5. according to the method described in claim 3, it is characterized in that, the statistics category feature includes at least one of: close Degree, joint probability, conditional probability, anti-conditional probability, point mutual information, second order point mutual information, log-likelihood ratio, normalization expectation.

6. according to the method described in claim 3, it is characterized in that, the incidence coefficient category feature includes at least one of: Probability ratio, increment, Jie Kade distance, Simpson's distance.

7. according to the method described in claim 3, it is characterized in that, the context category feature includes at least one of: on Hereafter entropy, context diversity, left comentropy, right comentropy, left adjacent diversity, right adjacent diversity.

8. according to the method described in claim 1, it is characterized by: the default classifier includes the progressive decision tree of gradient point Class device.

9. the method according to claim 1, wherein the decision content for meeting preset condition, comprising: meet pre- The decision content of gating limits, and the predetermined threshold value range is corresponding at least one described specific characteristic value.

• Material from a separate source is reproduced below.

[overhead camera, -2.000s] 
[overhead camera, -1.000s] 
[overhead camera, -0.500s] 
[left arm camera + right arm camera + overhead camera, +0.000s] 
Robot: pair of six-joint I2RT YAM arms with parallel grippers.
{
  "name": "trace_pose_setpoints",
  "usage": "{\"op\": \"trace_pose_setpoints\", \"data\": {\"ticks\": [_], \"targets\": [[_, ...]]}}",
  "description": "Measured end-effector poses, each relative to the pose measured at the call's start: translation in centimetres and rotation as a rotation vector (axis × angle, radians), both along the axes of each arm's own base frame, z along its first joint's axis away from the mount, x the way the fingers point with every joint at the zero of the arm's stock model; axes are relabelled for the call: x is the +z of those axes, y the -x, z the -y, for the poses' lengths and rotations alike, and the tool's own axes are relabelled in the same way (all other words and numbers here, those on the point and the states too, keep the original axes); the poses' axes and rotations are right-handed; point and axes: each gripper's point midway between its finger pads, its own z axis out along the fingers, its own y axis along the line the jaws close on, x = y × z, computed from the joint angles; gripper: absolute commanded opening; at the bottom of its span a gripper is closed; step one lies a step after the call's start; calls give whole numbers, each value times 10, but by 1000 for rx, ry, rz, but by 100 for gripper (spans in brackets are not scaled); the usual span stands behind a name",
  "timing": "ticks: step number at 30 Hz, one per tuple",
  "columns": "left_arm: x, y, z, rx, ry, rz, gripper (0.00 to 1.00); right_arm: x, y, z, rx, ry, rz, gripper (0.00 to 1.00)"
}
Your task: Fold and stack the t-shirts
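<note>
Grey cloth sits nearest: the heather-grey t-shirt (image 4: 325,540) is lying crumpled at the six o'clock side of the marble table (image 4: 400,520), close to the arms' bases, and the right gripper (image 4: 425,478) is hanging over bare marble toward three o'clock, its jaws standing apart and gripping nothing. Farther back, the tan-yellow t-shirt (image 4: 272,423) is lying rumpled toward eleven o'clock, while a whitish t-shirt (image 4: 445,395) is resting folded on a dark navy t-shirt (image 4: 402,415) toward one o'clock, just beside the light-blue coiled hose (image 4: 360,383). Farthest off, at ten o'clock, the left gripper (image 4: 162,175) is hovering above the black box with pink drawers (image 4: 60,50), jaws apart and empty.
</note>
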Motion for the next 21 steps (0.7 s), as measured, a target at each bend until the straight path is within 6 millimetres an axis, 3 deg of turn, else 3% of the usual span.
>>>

10. the method according to claim 1, wherein further include:

Default extracting rule orientation, which is based on, by search engine obtains candidate string.

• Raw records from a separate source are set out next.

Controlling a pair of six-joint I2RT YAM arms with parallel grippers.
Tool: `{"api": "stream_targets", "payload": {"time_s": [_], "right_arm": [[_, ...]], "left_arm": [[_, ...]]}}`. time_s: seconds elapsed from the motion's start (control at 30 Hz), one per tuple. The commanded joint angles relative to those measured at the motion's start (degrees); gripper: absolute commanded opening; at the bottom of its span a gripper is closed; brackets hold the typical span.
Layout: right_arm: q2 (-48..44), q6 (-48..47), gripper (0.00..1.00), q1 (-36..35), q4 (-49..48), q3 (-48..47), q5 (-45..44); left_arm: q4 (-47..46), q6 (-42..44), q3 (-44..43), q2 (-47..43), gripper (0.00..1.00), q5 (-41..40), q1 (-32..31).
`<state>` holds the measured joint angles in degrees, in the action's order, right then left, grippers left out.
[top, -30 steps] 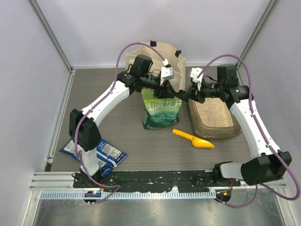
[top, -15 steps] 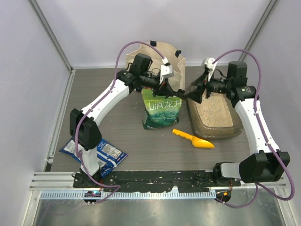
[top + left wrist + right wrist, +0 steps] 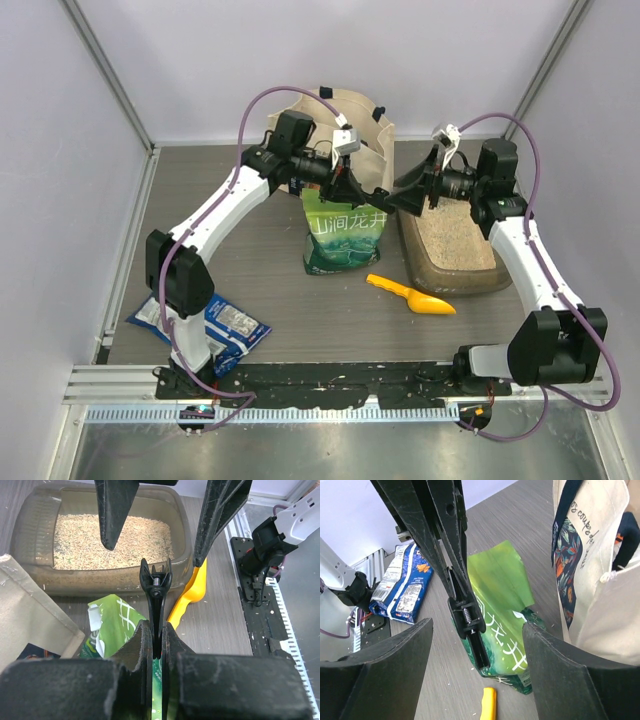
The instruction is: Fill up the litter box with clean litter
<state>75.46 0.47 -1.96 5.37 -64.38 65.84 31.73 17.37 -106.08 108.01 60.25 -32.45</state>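
Your right wrist view cuts the tote bag (image 3: 600, 580) at the top and right edges, the yellow scoop (image 3: 489, 702) at the bottom. Your left pincer (image 3: 157, 635) hides the black clip (image 3: 156, 580)'s lower end and most of the green pouch (image 3: 112, 625).

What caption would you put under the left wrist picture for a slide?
Left jaws shut on a black clip over the green pouch; right jaws open ahead, litter box beyond.

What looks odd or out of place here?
The left gripper pinches a black clip off the table, over the green pouch, whose top stands open with a bent flap. A blue snack bag lies at the near left corner, seemingly unrelated to the job.
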Motion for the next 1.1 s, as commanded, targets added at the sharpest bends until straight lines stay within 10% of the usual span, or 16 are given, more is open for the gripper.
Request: {"api": "stream_targets", "payload": {"time_s": [0.0, 0.9, 1.03, 1.07], "right_arm": [[0.3, 1.6, 0.76, -0.9, -6.5, -1.2, 2.4], [3.3, -0.8, 0.45, -3.7, -4.3, -3.0, 4.8], [3.9, 2.6, 0.23, -3.8, -8.0, -2.8, 6.0], [4.1, 3.1, 0.17, -3.8, -8.4, -2.8, 6.1]], "left_arm": [[-2.3, -2.5, -0.3, -1.3, 0.00, 2.6, 0.3], [-1.8, -3.7, -0.9, -0.4, 0.00, 2.7, 0.5], [-1.7, -4.0, -1.1, -0.2, 0.01, 2.5, 0.5], [-1.7, -4.2, -1.5, 0.1, 0.16, 1.8, 0.5]]}}
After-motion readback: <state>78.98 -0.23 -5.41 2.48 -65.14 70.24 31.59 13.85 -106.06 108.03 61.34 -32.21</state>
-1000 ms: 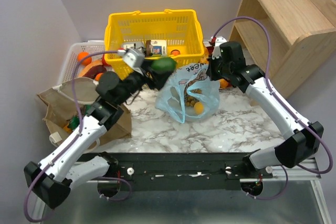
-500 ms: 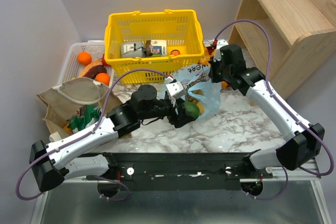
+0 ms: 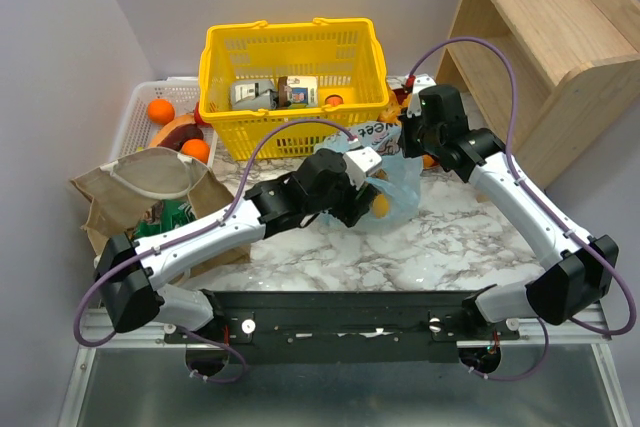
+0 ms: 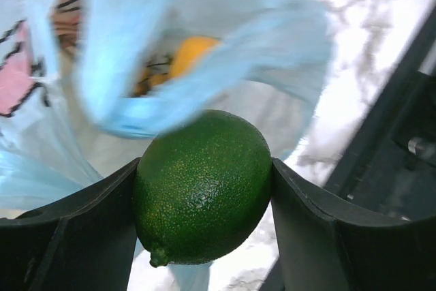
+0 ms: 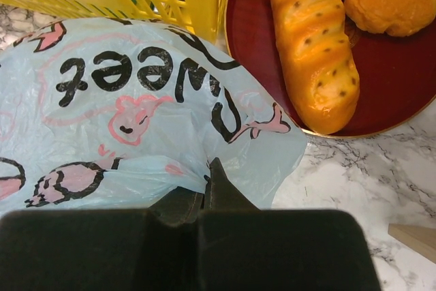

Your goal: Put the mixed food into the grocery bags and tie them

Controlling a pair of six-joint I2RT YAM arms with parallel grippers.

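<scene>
Now the left gripper [image 4: 204, 199], clamping the lime [image 4: 202, 178], comes down to the blue bag [image 3: 402, 185]; the right gripper [image 5: 208, 185] pinches its rim

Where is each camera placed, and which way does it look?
Top: above and behind, looking down at the table; left arm, right arm show.
Left wrist: faces the open blue bag; left claw grips a lime.
Right wrist: looks down on the bag, bread, red plate; right claw pinches the bag.
Both wrist views share the bag.
</scene>
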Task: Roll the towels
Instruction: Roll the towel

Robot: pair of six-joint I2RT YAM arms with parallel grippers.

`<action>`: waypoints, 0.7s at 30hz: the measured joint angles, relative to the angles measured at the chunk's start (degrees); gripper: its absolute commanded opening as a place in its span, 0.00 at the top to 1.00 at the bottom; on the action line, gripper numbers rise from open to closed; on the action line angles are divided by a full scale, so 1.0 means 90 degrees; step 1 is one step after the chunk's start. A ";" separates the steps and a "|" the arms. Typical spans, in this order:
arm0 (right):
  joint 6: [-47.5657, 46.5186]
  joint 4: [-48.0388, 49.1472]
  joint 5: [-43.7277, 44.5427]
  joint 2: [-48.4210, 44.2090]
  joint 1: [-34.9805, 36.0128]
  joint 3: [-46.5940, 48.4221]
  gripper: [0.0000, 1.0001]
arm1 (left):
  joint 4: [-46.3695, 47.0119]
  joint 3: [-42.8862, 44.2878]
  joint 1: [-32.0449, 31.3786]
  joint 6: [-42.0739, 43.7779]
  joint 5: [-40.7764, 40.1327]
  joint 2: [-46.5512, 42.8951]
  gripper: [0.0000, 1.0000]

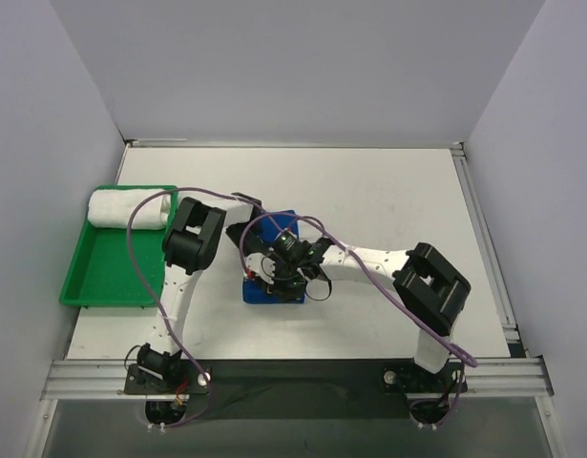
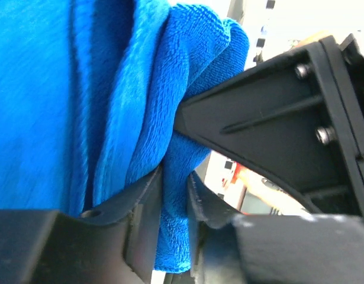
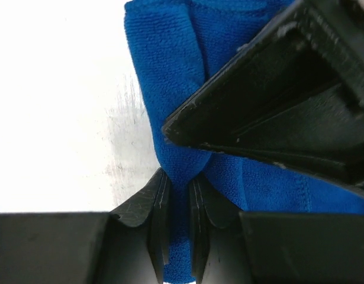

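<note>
A blue towel (image 1: pixel 274 286) lies partly folded in the middle of the white table. My left gripper (image 1: pixel 258 250) and my right gripper (image 1: pixel 285 262) meet over it, close together. In the left wrist view my left gripper (image 2: pixel 174 195) is shut on a fold of the blue towel (image 2: pixel 110 89), with the other gripper's black finger pressing beside it. In the right wrist view my right gripper (image 3: pixel 179 198) is shut on an edge of the blue towel (image 3: pixel 170 77). A rolled white towel (image 1: pixel 129 207) lies at the far end of the green tray (image 1: pixel 107 272).
The green tray sits at the table's left side. White walls (image 1: pixel 303 67) enclose the table on three sides. Purple cables (image 1: pixel 140 229) loop above both arms. A metal rail (image 1: pixel 293 377) runs along the near edge.
</note>
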 measured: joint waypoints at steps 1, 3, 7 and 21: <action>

11. method according to claim 10, which is characterized in that described to be based on default extracting rule orientation by search engine After the step of obtaining candidate string, further includes:

Data purification pretreatment is carried out to the candidate string.

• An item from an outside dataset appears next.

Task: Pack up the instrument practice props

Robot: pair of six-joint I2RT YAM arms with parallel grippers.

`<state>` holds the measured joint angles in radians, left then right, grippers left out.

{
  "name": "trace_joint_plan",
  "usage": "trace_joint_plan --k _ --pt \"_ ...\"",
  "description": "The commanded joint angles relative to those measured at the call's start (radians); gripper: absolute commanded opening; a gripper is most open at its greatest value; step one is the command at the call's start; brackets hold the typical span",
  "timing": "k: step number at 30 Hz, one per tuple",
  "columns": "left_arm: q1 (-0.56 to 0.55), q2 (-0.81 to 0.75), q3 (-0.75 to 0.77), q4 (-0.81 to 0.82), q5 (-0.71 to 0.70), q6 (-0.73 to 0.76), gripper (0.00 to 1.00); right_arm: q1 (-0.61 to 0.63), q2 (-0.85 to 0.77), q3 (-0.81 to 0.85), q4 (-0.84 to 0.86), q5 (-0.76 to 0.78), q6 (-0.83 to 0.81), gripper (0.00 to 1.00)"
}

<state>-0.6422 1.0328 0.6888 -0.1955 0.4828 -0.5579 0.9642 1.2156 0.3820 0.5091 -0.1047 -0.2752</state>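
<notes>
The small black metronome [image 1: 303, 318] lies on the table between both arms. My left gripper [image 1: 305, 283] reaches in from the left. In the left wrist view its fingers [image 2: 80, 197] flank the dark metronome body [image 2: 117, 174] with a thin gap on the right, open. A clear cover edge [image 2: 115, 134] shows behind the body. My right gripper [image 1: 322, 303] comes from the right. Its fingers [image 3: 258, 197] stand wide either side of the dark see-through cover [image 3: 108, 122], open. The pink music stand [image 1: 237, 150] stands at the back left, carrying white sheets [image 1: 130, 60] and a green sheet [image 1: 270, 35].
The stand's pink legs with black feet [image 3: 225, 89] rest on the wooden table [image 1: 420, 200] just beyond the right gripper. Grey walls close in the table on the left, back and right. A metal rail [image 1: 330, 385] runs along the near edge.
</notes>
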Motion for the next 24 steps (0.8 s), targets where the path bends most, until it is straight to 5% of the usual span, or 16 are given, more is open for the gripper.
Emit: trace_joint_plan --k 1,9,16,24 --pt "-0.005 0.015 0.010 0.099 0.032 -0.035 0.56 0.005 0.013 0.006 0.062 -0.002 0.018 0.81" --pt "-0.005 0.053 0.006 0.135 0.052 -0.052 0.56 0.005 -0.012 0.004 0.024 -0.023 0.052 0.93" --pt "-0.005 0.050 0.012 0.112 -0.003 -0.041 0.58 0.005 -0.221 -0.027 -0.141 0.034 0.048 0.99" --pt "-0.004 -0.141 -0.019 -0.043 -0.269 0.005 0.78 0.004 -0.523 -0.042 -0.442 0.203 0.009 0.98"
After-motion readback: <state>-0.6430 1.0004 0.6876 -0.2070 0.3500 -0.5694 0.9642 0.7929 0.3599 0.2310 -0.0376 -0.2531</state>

12. a kind of identification device of target word characterized by comprising

Word segmentation module carries out participle division for candidate string of the text data based on minimum particle size to acquisition, obtains participle knot Fruit；

Characteristic value calculating module, for calculating at least one specific characteristic value of each candidate participle in the word segmentation result；

Decision content computing module obtains the specific characteristic at least one described specific characteristic value to be inputted default classifier The decision content of the corresponding candidate string of value；

13. a kind of identifying system of target word characterized by comprising

The identification device of target word carries out participle division for candidate string of the text data based on minimum particle size to acquisition, obtains To word segmentation result；Calculate at least one specific characteristic value of each candidate participle in the word segmentation result；Will it is described at least one Specific characteristic value inputs default classifier, obtains the decision content of the string of candidate corresponding to the specific characteristic value；Default item will be met The string of candidate corresponding to the decision content of part is set as target word；

Training sample identification device, for training needed for providing the parameter that classifier is arranged to the identification device of the target word Sample word；

14. a kind of storage medium, which is characterized in that the storage medium includes the program of storage, wherein run in described program When control the storage medium where system perform claim the step of requiring 1 to 11 any the method.